* _Brief_: Please copy the data below exactly, from its first line through the line holding "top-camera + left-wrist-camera", and skip the pictures.

* _Exercise input_:
---*---

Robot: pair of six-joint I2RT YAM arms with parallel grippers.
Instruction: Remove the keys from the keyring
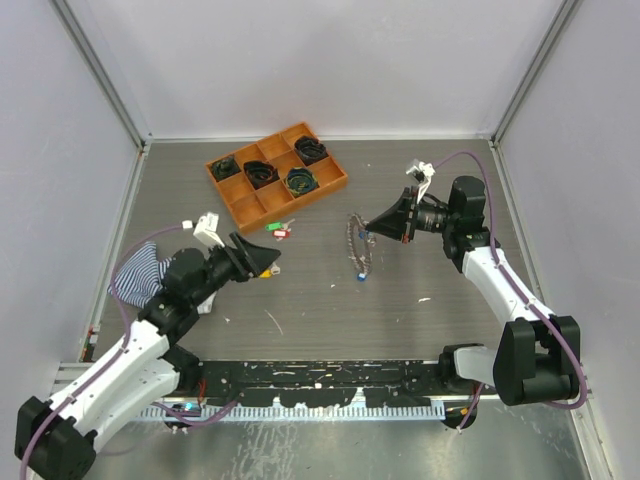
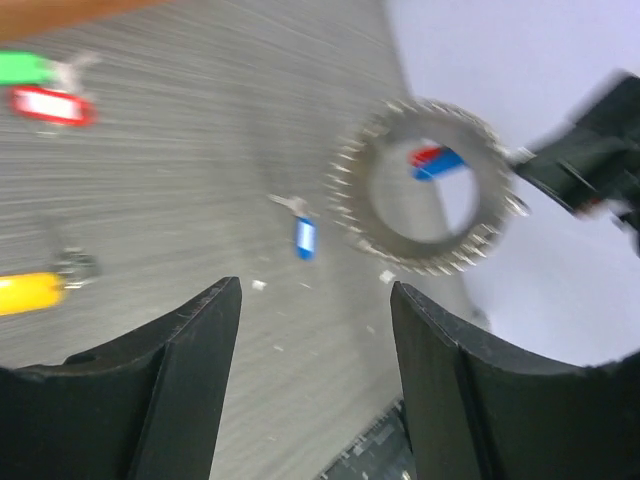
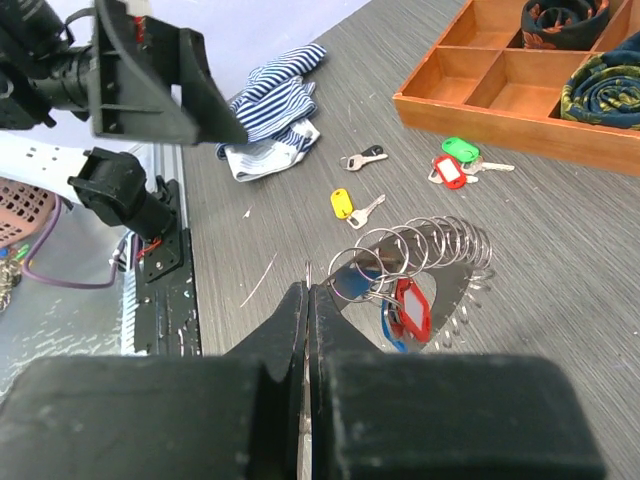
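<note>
My right gripper (image 1: 368, 233) (image 3: 307, 292) is shut on the edge of the keyring (image 1: 354, 246) (image 3: 432, 248) (image 2: 352, 195), holding it upright above the table. A red-tagged key (image 3: 412, 308) and a blue-tagged one still hang on the ring. My left gripper (image 1: 266, 262) (image 2: 315, 292) is open and empty, to the left of the ring and apart from it. Loose keys lie on the table: a yellow-tagged one (image 1: 268, 272) (image 2: 25, 293) (image 3: 343, 203) just by the left fingers, a blue one (image 1: 358, 277) (image 2: 305, 238) under the ring, and a red (image 3: 447, 171) and a green one (image 3: 460, 149) near the tray.
An orange compartment tray (image 1: 232, 193) (image 3: 470, 105) holding black coiled bundles stands at the back. A striped cloth (image 1: 135, 268) (image 3: 275, 105) lies at the left, beside my left arm. One plain key (image 3: 363, 158) lies near the cloth.
</note>
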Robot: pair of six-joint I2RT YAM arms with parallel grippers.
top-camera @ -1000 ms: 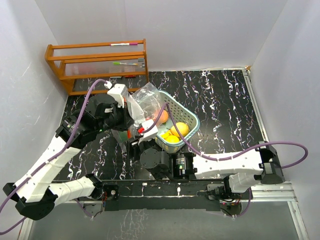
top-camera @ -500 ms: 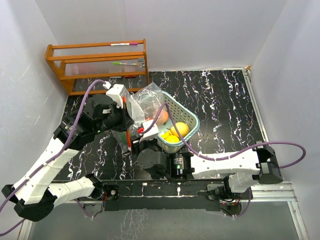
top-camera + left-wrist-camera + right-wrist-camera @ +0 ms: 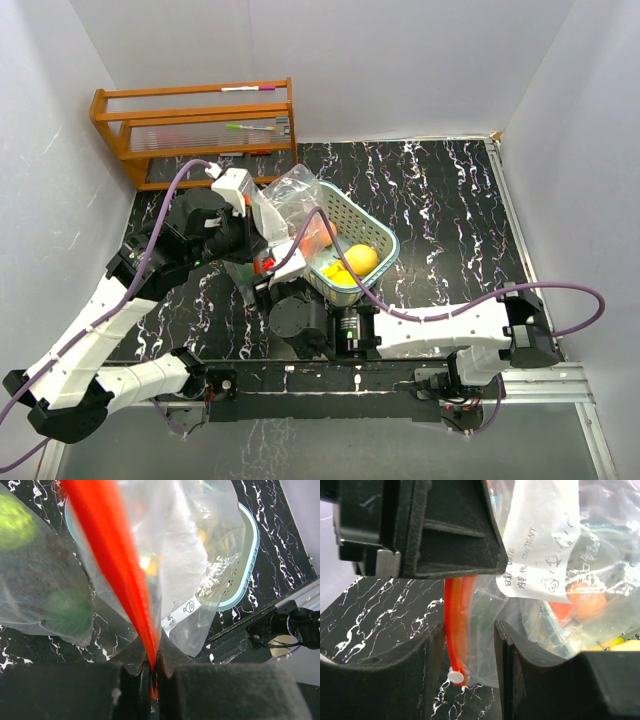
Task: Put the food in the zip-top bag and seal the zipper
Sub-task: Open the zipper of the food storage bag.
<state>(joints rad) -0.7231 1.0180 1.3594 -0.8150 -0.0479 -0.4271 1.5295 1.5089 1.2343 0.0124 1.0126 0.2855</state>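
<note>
Red zipper strip (image 3: 120, 565) of the clear zip-top bag (image 3: 185, 555) is the thing to watch. The left gripper (image 3: 152, 672) has it pinched, jaws closed w/ no gap showing; the bag hangs from that 1 hold above the black marble table (image 3: 440, 220). The right gripper (image 3: 469, 632) is open and holds nothing; its 2 fingers (image 3: 420, 670) straddle the red band just below the left's block, touching neither face as far as the right wrist view shows.

Food: 2 green pieces (image 3: 65, 612) show through the film, apparently inside the bag; yellow & orange pieces (image 3: 360, 258) lie in the teal basket (image 3: 378, 228) just beside the bag. An orange-red piece (image 3: 580, 602) shows through the plastic in the right wrist view; can't tell if it's in the bag or in the basket behind.

Judgement: the step in hand looks like the right taking the zipper next to the left's grip, either to part the mouth or to press it shut. W/ food in the basket, the task is approx. part done and sealing now looks premature.

To do it well:
- Centre the strip between the pads before closing; it sits nearer 1 pad, so a small sideways shift helps.
- Close on the red band only, not on loose film or the white label (image 3: 540, 545).
- Grip close under the left's hold, where the strip is taut; lower down it curls toward its white end tab (image 3: 454, 676) and could slip out.
- The left's pinch must not slacken, else the bag & its contents drop.
</note>
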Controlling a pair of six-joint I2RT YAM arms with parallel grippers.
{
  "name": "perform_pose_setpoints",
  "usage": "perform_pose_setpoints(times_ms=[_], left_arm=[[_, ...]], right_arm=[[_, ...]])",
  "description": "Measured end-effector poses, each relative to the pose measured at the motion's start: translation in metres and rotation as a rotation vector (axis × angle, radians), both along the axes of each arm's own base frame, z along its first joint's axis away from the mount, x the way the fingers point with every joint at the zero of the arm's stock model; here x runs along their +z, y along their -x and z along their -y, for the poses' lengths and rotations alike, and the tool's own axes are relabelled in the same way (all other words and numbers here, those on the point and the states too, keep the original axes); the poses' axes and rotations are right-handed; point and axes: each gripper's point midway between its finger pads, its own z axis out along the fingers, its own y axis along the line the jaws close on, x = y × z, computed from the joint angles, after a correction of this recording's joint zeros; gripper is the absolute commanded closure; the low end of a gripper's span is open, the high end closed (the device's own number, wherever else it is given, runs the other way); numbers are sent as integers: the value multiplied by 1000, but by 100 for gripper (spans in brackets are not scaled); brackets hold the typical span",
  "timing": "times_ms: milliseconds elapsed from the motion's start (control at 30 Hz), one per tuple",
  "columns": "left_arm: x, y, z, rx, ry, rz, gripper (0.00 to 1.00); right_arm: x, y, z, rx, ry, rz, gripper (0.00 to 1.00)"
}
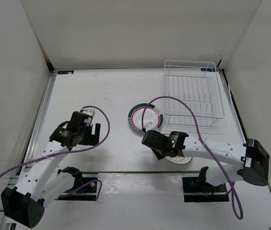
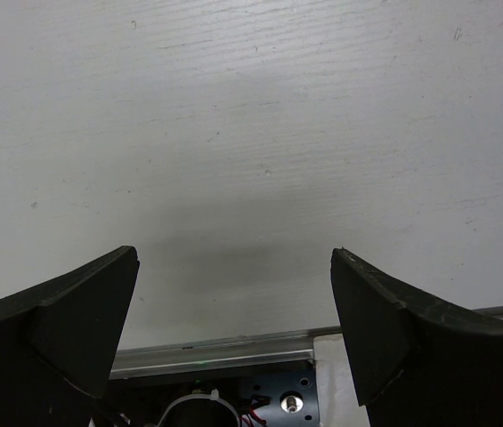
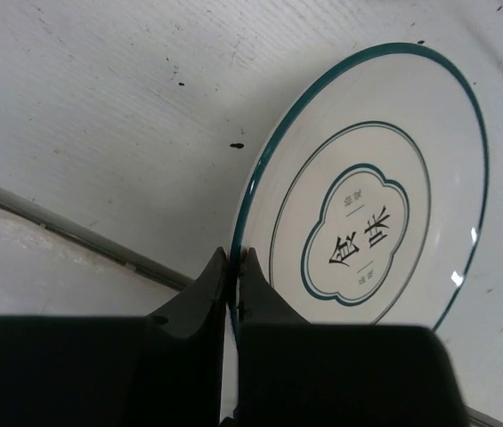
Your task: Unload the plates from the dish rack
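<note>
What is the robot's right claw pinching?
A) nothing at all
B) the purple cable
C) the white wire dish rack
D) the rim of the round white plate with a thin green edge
D: in the right wrist view the right gripper is shut on the rim of the round white plate with a thin green edge.

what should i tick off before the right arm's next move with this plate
1. right hand shut on the rim of the thin-rimmed plate: ok
2. that plate lying flat on the table: cannot tell
3. left hand open, holding nothing: ok
4. banded plate flat on the table, apart from the held one: ok
5. dish rack shows no plates: ok
</note>
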Motion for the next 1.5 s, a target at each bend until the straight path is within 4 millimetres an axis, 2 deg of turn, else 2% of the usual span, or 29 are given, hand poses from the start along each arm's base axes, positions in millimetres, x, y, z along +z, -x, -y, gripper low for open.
perform_pose_setpoints(times_ms=[167, 467, 500, 567, 600, 667, 700, 767, 800, 967, 1133, 1267, 1400, 1500], left_arm=[[3, 0, 0, -1, 7, 13, 0], [3, 0, 0, -1, 7, 15, 0], [3, 0, 0, -1, 7, 15, 0], [3, 0, 0, -1, 8, 17, 0], [4, 0, 0, -1, 9, 19, 0], [4, 0, 0, -1, 11, 22, 0], [5, 0, 0, -1, 11, 24, 0], [5, 0, 0, -1, 12, 25, 0], [5, 0, 0, -1, 12, 25, 0], [5, 0, 0, -1, 12, 25, 0], [5, 1, 0, -2, 13, 24, 0], [5, 1, 1, -3, 14, 24, 0], [5, 1, 1, -3, 14, 22, 0], [3, 1, 1, -5, 13, 14, 0]], right_arm=[[-27, 6, 1, -43, 51, 13, 100], [-61, 12, 7, -100, 187, 35, 100], [-63, 12, 7, -101, 196, 36, 98], [-63, 13, 6, -107, 195, 44, 86], [-63, 13, 6, -111, 192, 45, 75], [-63, 14, 4, -127, 178, 38, 64], [-64, 15, 2, -130, 168, 30, 53], [-65, 16, -1, -137, 152, 22, 46], [-65, 16, -2, -137, 147, 19, 40], [-61, 17, -6, -136, 120, 16, 33], [-38, 16, -10, -121, 48, 28, 33], [11, 1, -12, -110, -52, 116, 29], [68, -35, -10, -141, -135, 242, 27], [87, -68, 5, -192, -127, 286, 27]])
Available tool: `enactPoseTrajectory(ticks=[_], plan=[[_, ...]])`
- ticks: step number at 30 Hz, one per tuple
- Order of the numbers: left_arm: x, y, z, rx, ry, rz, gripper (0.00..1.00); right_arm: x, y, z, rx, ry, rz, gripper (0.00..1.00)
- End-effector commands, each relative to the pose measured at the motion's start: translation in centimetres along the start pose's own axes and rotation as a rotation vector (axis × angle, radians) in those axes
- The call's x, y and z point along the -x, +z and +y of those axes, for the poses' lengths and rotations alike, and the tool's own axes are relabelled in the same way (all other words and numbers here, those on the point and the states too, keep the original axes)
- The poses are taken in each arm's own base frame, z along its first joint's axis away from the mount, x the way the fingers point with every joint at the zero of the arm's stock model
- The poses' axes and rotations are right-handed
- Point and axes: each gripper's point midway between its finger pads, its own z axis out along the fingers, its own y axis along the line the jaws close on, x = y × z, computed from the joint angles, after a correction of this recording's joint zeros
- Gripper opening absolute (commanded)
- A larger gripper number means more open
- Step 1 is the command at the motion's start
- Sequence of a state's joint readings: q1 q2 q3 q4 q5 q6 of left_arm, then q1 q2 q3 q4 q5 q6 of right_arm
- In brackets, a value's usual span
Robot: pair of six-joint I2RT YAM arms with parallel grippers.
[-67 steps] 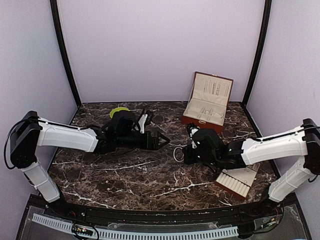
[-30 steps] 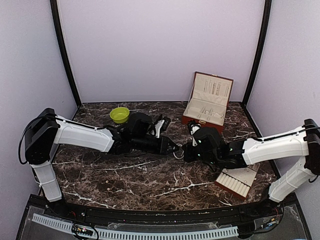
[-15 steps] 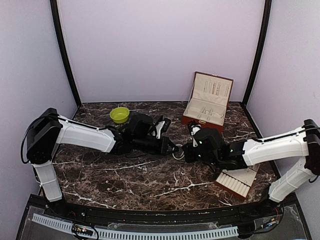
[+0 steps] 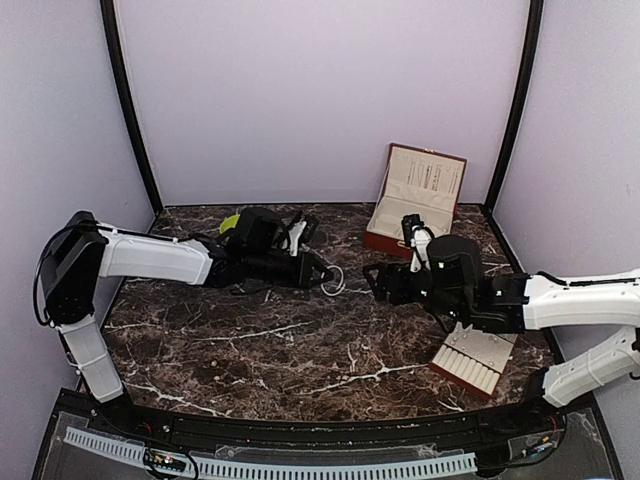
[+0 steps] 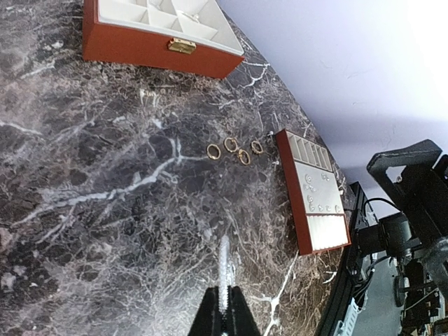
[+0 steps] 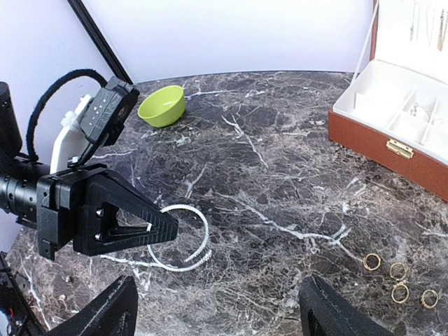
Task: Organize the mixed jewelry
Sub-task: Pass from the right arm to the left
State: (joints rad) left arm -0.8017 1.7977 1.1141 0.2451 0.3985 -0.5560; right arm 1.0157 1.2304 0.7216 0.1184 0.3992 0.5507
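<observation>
At the middle of the table [image 4: 300, 350], hoop: the thin white hoop [image 6: 190, 240] is being held out flat over the dark marble by the left tool [image 4: 322, 277]. It may be brushing the surface, but the angle is too shallow to settle that.
left tool: it is reaching in from the left with its jaws closed tight on the hoop's rim. In its own wrist view the hoop is showing edge-on, as a pale strip rising from between the fingers.
right tool [image 6: 220, 308]: it is facing the left tool from the right, its jaws standing wide apart and gripping nothing. The hoop is sitting ahead of it, clear of both fingers.
small rings [image 6: 400, 292]: four gold-toned rings are lying loose on the marble in a close cluster, between the box and the far end of the tray.
slotted tray [image 4: 472, 362]: this beige, brown-edged tray is lying at the near right of the table, beside the right arm. Tiny pale studs [image 5: 318, 197] are sitting on its flat pad.
jewelry box [image 4: 408, 222]: the red-brown box is standing open at the back right with its lid upright. Fine chains [image 6: 413, 14] are hanging inside the lid.
green bowl [image 6: 162, 105]: it is sitting at the back left, behind the left arm and well apart from the hoop.
</observation>
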Motion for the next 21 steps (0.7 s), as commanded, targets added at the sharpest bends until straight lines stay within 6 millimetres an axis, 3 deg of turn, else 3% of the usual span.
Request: enactPoseTrajectory(ticks=[1, 6, 11, 15, 21], plan=[[2.1, -3.1, -2.8, -0.063, 0.185, 0.021, 0.00, 0.6, 0.0, -0.6, 0.063, 0.031, -0.007, 0.82], [2.0, -4.6, -4.1, -0.150, 0.352, 0.107, 0.00, 1.1, -0.3, 0.0, 0.215, 0.057, 0.032, 0.87], [1.0, -6.5, -7.2, -0.333, 0.439, 0.126, 0.00, 1.2, -1.4, 3.2, 0.433, 0.021, 0.107, 0.87], [0.0, -7.7, -9.3, -0.475, 0.443, 0.151, 0.00, 0.4, -1.8, 5.5, 0.561, -0.002, 0.182, 0.82], [-0.6, -8.1, -10.1, -0.549, 0.441, 0.169, 0.00, -0.2, -1.2, 7.2, 0.653, 0.005, 0.241, 0.67]])
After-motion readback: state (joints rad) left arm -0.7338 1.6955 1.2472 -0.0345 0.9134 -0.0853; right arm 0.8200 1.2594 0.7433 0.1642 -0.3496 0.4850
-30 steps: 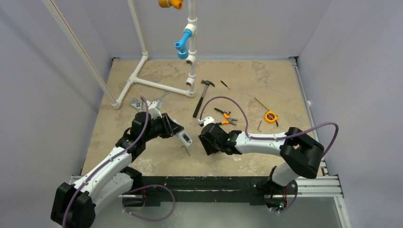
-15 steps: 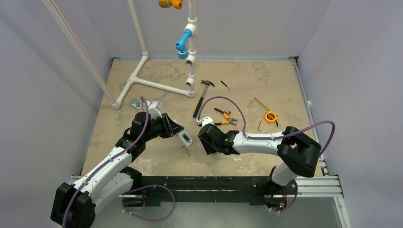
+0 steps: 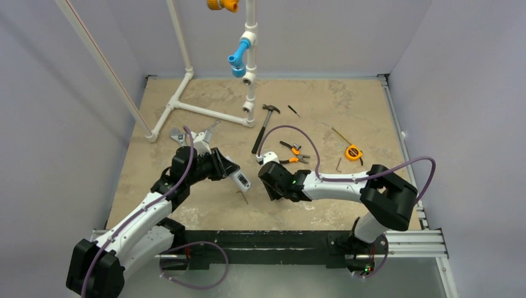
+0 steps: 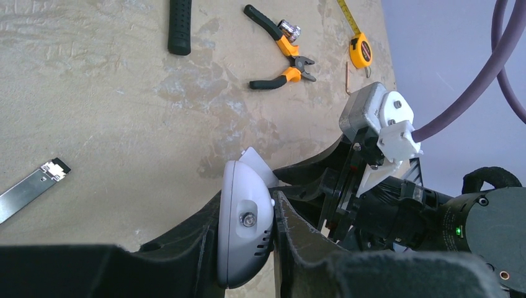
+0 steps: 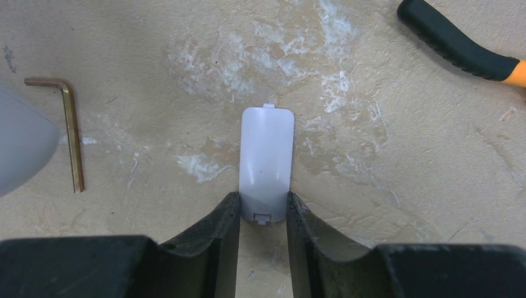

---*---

* _Solved problem_:
Robot: pair of six-joint I2RT YAM arms with parallel grippers.
Instruction: Remove the keys from the keyring
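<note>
My right gripper (image 1: 368, 233) (image 3: 307, 292) is shut on the edge of the keyring (image 1: 354, 246) (image 3: 432, 248) (image 2: 352, 195), holding it upright above the table. A red-tagged key (image 3: 412, 308) and a blue-tagged one still hang on the ring. My left gripper (image 1: 266, 262) (image 2: 315, 292) is open and empty, to the left of the ring and apart from it. Loose keys lie on the table: a yellow-tagged one (image 1: 268, 272) (image 2: 25, 293) (image 3: 343, 203) just by the left fingers, a blue one (image 1: 358, 277) (image 2: 305, 238) under the ring, and a red (image 3: 447, 171) and a green one (image 3: 460, 149) near the tray.
An orange compartment tray (image 1: 232, 193) (image 3: 470, 105) holding black coiled bundles stands at the back. A striped cloth (image 1: 135, 268) (image 3: 275, 105) lies at the left, beside my left arm. One plain key (image 3: 363, 158) lies near the cloth.
</note>
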Robot: pair of six-joint I2RT YAM arms with parallel grippers.
top-camera @ -1000 ms: 
top-camera @ -500 ms: 
top-camera + left-wrist-camera + right-wrist-camera @ +0 ms: 

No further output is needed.